Transition énergétique : Quand l'or du Limousin réveille les fantômes de la pollution

Transition énergétique : Quand l’or du Limousin réveille les fantômes de la pollution

Dans le sud du Limousin, près de 300 km² de permis de recherche aurifère ravivent des préoccupations anciennes concernant la pollution à l’arsenic et aux boues toxiques. Alors que des études sur les risques cancérogènes se préparent, les anciennes mines, fermées au début des années 2000, se retrouvent à nouveau sous le feu des projecteurs. Deux sociétés d’exploration, soutenues par des financements externes, ont convaincu l’administration que le contexte économique a changé : le prix de l’or atteint des sommets historiques et les métaux dits « stratégiques » sont désormais essentiels à la transition énergétique.

L’or, autrefois considéré comme une simple valeur refuge, est désormais promu pour son utilité dans les technologies bas carbone, les batteries et les réseaux électriques. Ce changement de discours se traduit sur le terrain par le retour des activités d’exploration et des promesses d’emplois locaux, alimentant un discours sur la « souveraineté » minérale française.

Les habitants, quant à eux, découvrent que des projets de mines d’or refont surface sur des terrains marqués par l’héritage des exploitations passées. Les sites miniers, bien que fermés, n’ont jamais vraiment disparu du paysage. Ce retour aux mines soulève des questions sur la gestion des anciennes pollutions, qui continuent d’affecter la santé des riverains.

En aval des anciennes mines, les eaux de surface affichent encore des niveaux d’arsenic dépassant les normes environnementales.
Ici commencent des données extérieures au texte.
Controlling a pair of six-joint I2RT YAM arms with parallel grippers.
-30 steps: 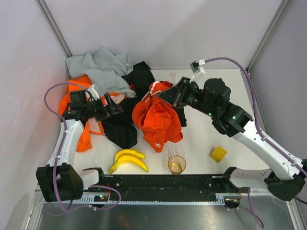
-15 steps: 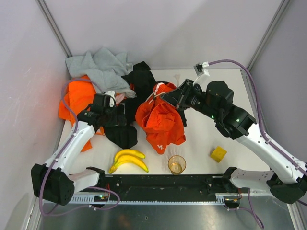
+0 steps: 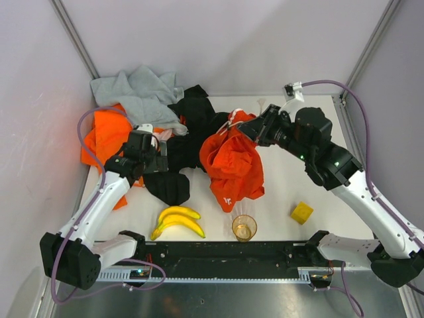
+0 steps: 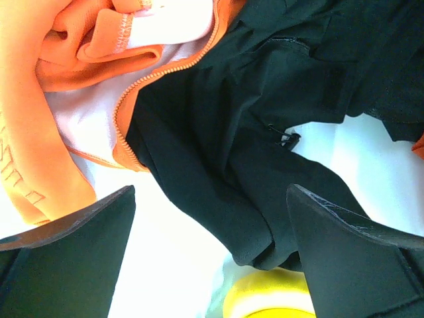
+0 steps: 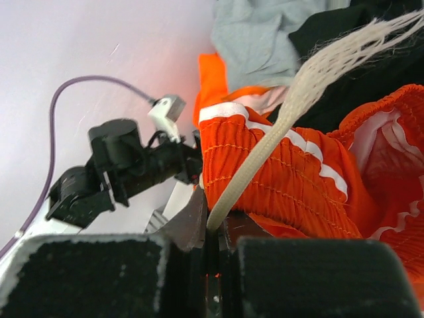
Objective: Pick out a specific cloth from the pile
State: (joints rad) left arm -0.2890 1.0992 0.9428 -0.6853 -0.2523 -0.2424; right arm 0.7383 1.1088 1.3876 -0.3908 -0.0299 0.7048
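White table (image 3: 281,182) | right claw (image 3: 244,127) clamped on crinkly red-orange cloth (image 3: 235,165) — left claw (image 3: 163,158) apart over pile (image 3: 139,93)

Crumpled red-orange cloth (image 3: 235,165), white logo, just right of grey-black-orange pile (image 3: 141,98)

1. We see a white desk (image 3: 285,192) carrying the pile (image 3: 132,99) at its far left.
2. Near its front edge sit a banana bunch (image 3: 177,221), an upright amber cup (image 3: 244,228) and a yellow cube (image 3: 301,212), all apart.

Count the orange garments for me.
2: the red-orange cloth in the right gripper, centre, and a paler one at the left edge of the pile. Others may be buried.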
Les stations de traitement mises en place par Orano parviennent à réduire ces niveaux dans les rejets, mais la pollution se concentre dans le sous-sol. Chaque litre d’eau traité produit des boues toxiques riches en métaux lourds, qui s’accumulent dans des bassins approchant de la saturation. Ces déchets doivent être exportés vers d’autres sites, transformant une pollution persistante en une problématique de gestion des déchets.

L’arsenic inorganique est reconnu comme cancérogène avéré pour l’être humain. Dans les villages proches, les habitants rapportent des cas de cancers et expriment leur inquiétude face à un manque de données consolidées. Les élus locaux demandent des études spécifiques sur la contamination dans le bassin minier, soulignant l’urgente nécessité d’une évaluation des risques pour la santé publique.
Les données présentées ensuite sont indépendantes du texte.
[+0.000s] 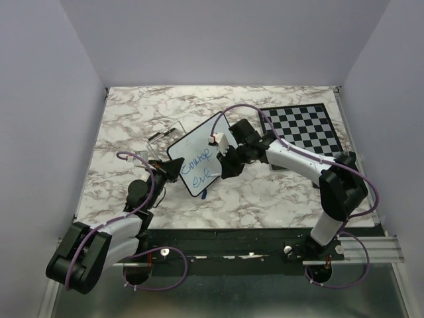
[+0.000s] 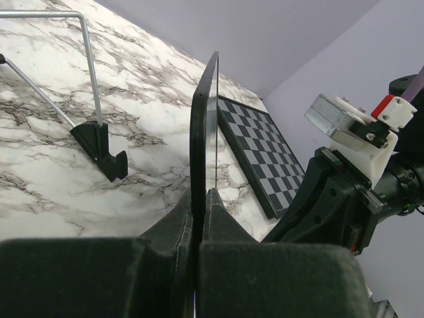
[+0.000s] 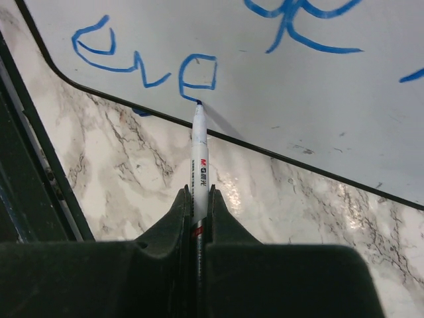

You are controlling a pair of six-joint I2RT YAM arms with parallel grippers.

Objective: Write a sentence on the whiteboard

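Standing on edge near the middle of the marble table, the whiteboard is running its long axis from near centre toward the far chessboard, its blue sentence in 2 lines facing your right arm. Your left arm is reaching low from the near left, the left gripper clenching the board's frame. Your right arm is arching leftward, the right gripper grasping a blue marker, tip touching the lowest letter.

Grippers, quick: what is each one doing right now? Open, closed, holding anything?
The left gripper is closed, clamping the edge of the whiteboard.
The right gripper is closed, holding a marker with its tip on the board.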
Officiellement, les mines d’or du Limousin ont cessé leur activité au début des années 2000, mais la réalité est plus complexe. Les permis de recherche sont prolongés malgré la reconnaissance par l’État que la pollution héritée des anciennes mines n’est pas maîtrisée à long terme. Orano, héritier des exploitations, cherche des solutions pour gérer des déchets qui ne disparaîtront pas, même si aucune mine ne rouvre.
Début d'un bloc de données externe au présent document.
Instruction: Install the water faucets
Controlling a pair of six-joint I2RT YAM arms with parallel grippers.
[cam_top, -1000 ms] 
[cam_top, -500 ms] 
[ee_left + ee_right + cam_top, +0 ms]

Pour les habitants, la « fin de vie » d’une mine soulève des interrogations. La nécessité de traiter les rivières en permanence et de déplacer les boues toxiques de site en site remet en question la notion de « page tournée » dans l’histoire minière du Limousin.

Cette situation met en lumière les défis que pose la transition énergétique dans des territoires marqués par un passé minier lourd de conséquences environnementales et sanitaires.